Sunday, December 28th, 2008

🦋 Narrative?

Lobo Antunes does not use standard construction of language in What Can I Do When Everything's on Fire? -- the story is being told in an extremely cryptic sort of stream of consciousness. I am interested in knowing whether there is a story being told. I know there are characters because Paulo (the narrator) refers to them by name and I can piece together what entity each name refers to even without the help of the Dramatis Personæ at the front of the book. There is a setting -- Paulo is in a psychiatric hospital in Lisbon, and is thinking about Lisbon. There appear to be events as well -- he returns again and again to a scene of himself laughing leaning against his father's coffin, and to (I think) his intake interview at the hospital, and I'm assuming for now that these things happened in the world outside his stream of consciousness.

But Lobo Antunes is giving me precious little to hold onto in justifying that assumption. The work is reading much more like poetry than like a novel. I am wishing for a supporting framework of some kind that would allow me to make sense of Paulo's ravings. Particularly it would be nice to have some syntactic clues: some paragraphs begin with em dashes, which appears to indicate a character is speaking; but some other paragraphs which do not begin with a dash sound a lot like dialogue as well.

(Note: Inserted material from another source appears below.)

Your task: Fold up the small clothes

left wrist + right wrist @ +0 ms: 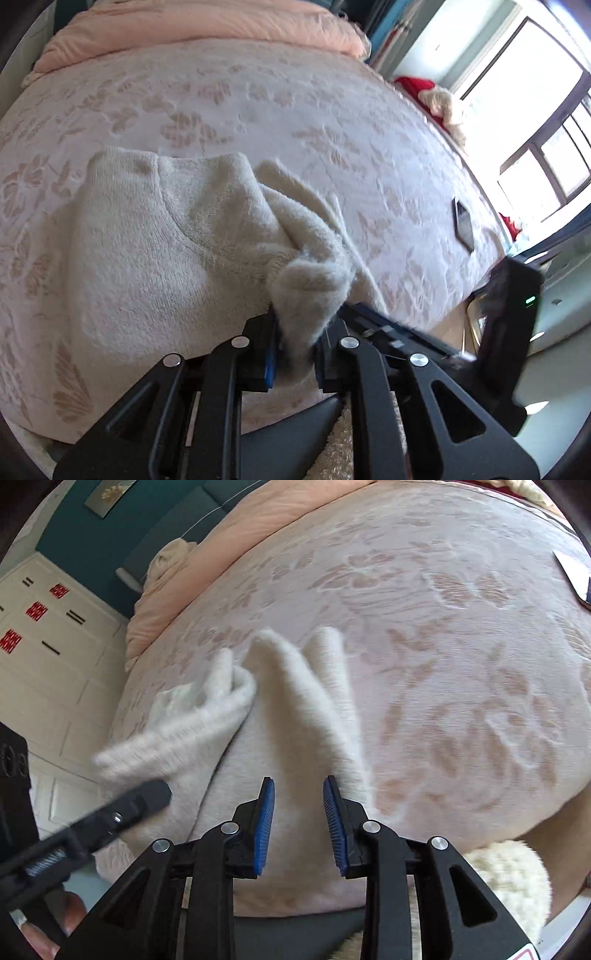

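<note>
A cream fuzzy knit sweater (155, 240) lies on the bed, its neckline toward the far side. My left gripper (295, 332) is shut on a bunched fold of the sweater's right part and lifts it off the bed. In the right wrist view the sweater (295, 709) spreads below and ahead of my right gripper (299, 801), which is open and empty just above the cloth. The left gripper (147, 794) enters that view from the left, blurred, with the lifted fold (177, 731) hanging from it.
The bed has a pink floral bedspread (314, 122) and a peach duvet (203, 29) at its head. A dark phone (463, 223) lies on the bed's right part. Windows (535, 110) stand at the right, a white wardrobe (44, 657) at the left.
</note>
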`<action>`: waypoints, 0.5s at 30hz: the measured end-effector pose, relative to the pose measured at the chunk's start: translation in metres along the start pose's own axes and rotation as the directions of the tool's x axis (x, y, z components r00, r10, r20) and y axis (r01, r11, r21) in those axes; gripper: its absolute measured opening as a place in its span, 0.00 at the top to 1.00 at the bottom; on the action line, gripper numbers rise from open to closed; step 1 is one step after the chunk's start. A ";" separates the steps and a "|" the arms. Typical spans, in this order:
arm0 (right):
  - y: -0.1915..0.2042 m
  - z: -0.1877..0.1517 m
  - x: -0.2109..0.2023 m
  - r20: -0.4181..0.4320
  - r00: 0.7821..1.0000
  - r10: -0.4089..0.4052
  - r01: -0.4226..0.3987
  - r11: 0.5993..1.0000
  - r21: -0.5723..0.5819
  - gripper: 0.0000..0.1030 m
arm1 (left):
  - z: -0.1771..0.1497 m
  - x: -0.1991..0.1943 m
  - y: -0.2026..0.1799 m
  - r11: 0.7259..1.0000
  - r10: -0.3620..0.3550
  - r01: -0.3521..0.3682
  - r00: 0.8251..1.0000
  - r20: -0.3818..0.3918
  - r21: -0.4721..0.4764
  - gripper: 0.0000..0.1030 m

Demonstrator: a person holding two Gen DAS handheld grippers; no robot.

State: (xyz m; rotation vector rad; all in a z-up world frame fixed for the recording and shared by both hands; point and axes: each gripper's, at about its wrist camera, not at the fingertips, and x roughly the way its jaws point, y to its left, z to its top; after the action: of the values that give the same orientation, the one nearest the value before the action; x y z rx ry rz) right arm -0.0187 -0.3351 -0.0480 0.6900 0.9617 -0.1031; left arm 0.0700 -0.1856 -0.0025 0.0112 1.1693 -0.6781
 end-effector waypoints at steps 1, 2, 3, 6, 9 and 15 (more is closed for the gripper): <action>-0.012 -0.001 -0.010 0.011 1.000 -0.009 0.009 1.000 0.015 0.70 | -0.008 0.008 -0.006 1.000 0.017 -0.017 1.000 -0.019 0.015 0.80; -0.022 -0.003 -0.019 0.023 1.000 -0.021 0.021 0.999 0.025 0.66 | -0.016 0.008 -0.011 0.998 0.039 -0.039 0.999 -0.003 0.040 0.77; -0.028 -0.005 -0.027 0.035 0.999 -0.028 0.027 0.999 0.032 0.58 | -0.022 0.003 -0.015 0.996 0.046 -0.048 0.999 0.023 0.069 0.63; -0.032 -0.010 -0.039 0.054 0.999 -0.009 0.007 0.999 0.037 0.46 | -0.036 -0.026 -0.023 0.990 0.050 -0.060 0.995 0.085 0.127 0.24; -0.023 -0.010 -0.040 0.036 0.999 0.037 -0.038 0.999 0.034 0.40 | -0.049 -0.048 -0.013 0.980 0.111 -0.129 0.986 0.121 0.153 0.11; 0.016 -0.003 -0.030 -0.001 0.994 0.112 -0.112 0.994 0.008 0.32 | -0.088 -0.046 0.028 0.936 0.284 -0.292 0.957 0.066 0.199 0.11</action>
State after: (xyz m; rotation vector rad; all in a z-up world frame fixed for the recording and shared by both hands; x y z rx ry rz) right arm -0.0319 -0.3271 -0.0179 0.7501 0.9226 -0.0070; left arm 0.0001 -0.1102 -0.0094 0.3398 1.0316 -0.5337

Some paragraphs are italicized, but there's as yet no clue how these are different from the non-italicized text.

posted evening of December 28th, 2008: Respond

Friday, December 26th, 2008

🦋 Dedications

What Can I Do When Everything's on Fire? is dedicated to the Renaissance poet Francisco Sá de Miranda, who Lobo Antunes says supplied the title of his book. Interesting! Sá de Miranda's work does not appear to be available online so tracking down the source is going to take a little legwork. The book is also dedicated to "Marisa Blanco for her pitiless friendship".

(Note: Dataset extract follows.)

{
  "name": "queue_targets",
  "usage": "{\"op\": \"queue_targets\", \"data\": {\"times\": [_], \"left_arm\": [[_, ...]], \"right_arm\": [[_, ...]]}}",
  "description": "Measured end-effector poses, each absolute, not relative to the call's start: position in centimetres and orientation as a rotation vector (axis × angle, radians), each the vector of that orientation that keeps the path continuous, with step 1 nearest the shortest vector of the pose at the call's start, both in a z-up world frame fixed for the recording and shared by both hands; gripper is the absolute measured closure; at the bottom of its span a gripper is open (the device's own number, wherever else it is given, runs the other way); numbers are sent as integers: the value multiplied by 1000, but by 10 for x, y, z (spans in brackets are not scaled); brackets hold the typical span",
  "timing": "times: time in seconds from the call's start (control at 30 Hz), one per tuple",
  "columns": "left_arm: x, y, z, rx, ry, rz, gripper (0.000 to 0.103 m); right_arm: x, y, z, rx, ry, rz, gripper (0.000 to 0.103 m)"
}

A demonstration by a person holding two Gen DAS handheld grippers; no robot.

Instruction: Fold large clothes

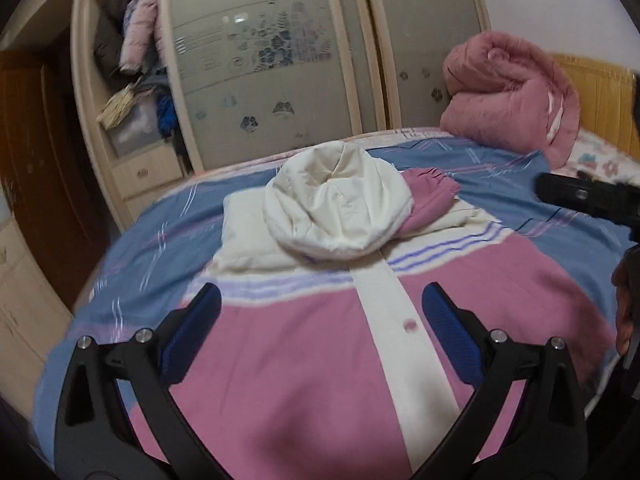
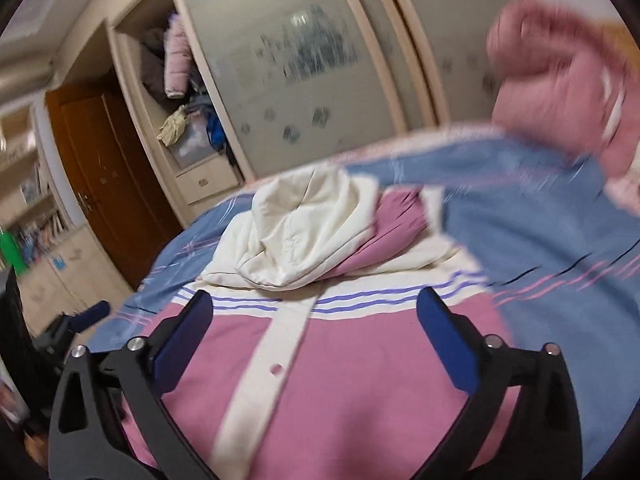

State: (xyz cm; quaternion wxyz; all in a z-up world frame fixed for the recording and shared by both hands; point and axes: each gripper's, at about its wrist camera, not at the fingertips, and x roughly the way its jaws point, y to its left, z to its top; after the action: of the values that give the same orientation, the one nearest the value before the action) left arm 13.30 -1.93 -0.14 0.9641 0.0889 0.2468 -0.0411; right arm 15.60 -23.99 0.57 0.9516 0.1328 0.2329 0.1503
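The pink-and-cream hooded jacket [image 1: 304,360] lay front-up on the blue bedspread [image 1: 500,184], hood [image 1: 336,208] turned down and one sleeve [image 1: 430,196] folded in, while left gripper [image 1: 320,312] and right gripper [image 2: 316,320] hovered open and empty; further folds apparently remained.

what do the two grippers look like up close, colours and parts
Both look alike. The left gripper has two curved matte black arms with cut-out slots, round silver bolt heads at the joints, and flat blue textured pads on the inner faces. The right gripper has the same black frame, silver bolts and blue pads. No cables or markings show.
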Motion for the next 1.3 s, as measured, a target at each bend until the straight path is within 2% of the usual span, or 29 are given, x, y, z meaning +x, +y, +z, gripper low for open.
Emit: {"op": "queue_targets", "data": {"times": [0.43, 1.3], "left_arm": [[43, 40, -29, 19, 540, 21, 2], [18, 31, -34, 15, 535, -19, 2]], "right_arm": [[29, -285, -37, 195, 375, 159, 1], [15, -270, -36, 153, 386, 176, 1]]}}
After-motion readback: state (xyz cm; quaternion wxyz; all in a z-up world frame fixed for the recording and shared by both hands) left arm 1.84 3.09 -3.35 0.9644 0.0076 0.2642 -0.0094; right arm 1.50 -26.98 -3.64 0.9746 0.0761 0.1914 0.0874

Aha! Found the sonnet in question, courtesy of blogger Gonçalo Figueirdo Augusto (whose blog incidentally shares its title with another of Lobo Antunes' novels -- and which he also publishes in English):

Desarrazoado* amor, dentro em meu peito,
Tem guerra com a razão. Amor, que jaz
E já de muitos dias, manda e faz
Tudo o que quer, a torto e a direito.

Não espera razões, tudo é despeito,
Tudo soberba e força; faz, desfaz,
Sem respeito nenhum; e quando em paz
Cuidais que sois, então tudo é desfeito.

Doutra parte, a Razão tempos espia,
Espia ocasiões de tarde em tarde,
Que ajunta o tempo; em fim, vem o seu dia:

Então não tem lugar certo onde aguarde
Amor; trata traições, que não confia
Nem nos seus. Que farei quando tudo arde?
* this is spelled "desarrezoado" on Sr. Figueirdo Augusto's blog and several other pages I've found; however I can only find "desarrazoado", "unreasonable", in the dictionary; and some pages have this spelling. So I don't know whether it's a typo or an obsolete spelling. "Unreasonable love" is definitely the correct meaning here.

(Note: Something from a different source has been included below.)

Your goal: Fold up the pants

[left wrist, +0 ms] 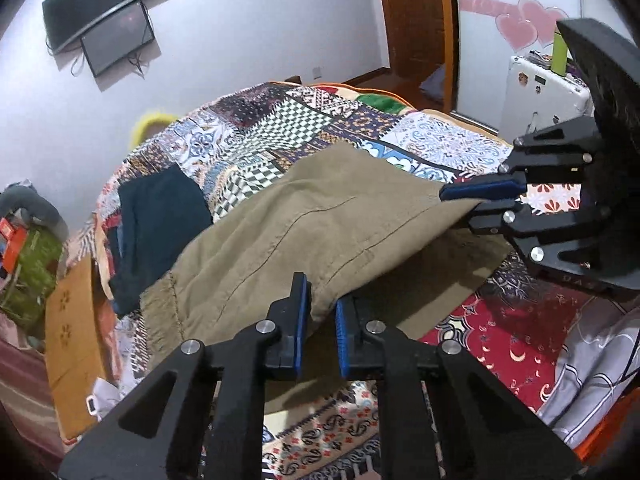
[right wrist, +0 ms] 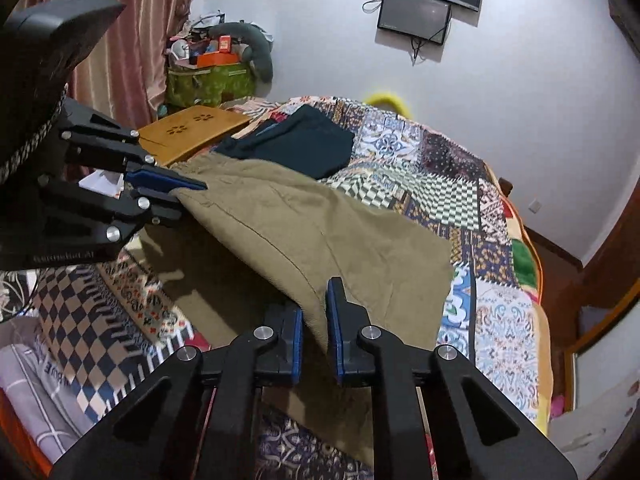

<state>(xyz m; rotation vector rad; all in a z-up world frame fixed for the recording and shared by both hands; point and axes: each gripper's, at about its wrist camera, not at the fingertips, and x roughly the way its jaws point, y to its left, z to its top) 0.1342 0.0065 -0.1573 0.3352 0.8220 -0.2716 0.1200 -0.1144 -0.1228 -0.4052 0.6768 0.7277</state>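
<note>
Now your left gripper [left wrist: 322, 312] pinches the near edge of the khaki pants [left wrist: 304, 224], your right gripper [right wrist: 314, 320] clamped on that same edge further along. The pants stretch away from both across the patchwork quilt [left wrist: 280, 120], so the fold runs forward, toward the dark folded garment [left wrist: 160, 216].

On the black body of the left tool [right wrist: 191, 187], a line of pale lettering is seen but cannot be made out. Partial letters are printed on the grey-white striped bedding [right wrist: 36, 396], unreadable too.
</note>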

posted evening of December 26th, 2008: 2 responses

🦋 Now I really want to read Coetzee

Jorge López has been recommending Coetzee since I've been reading his blog; nothing has made me as interested as this sentence, from his review today of Disgrace: "It [Coetzee's narrative style] is able to create personalities so lovable, their complexity and imperfection make it difficult not to feel a sensation of identity." I'm happy to see this trope of identification with a novel's characters invoked. Adding Disgrace to my list, moving Elizabeth Costello up in priority.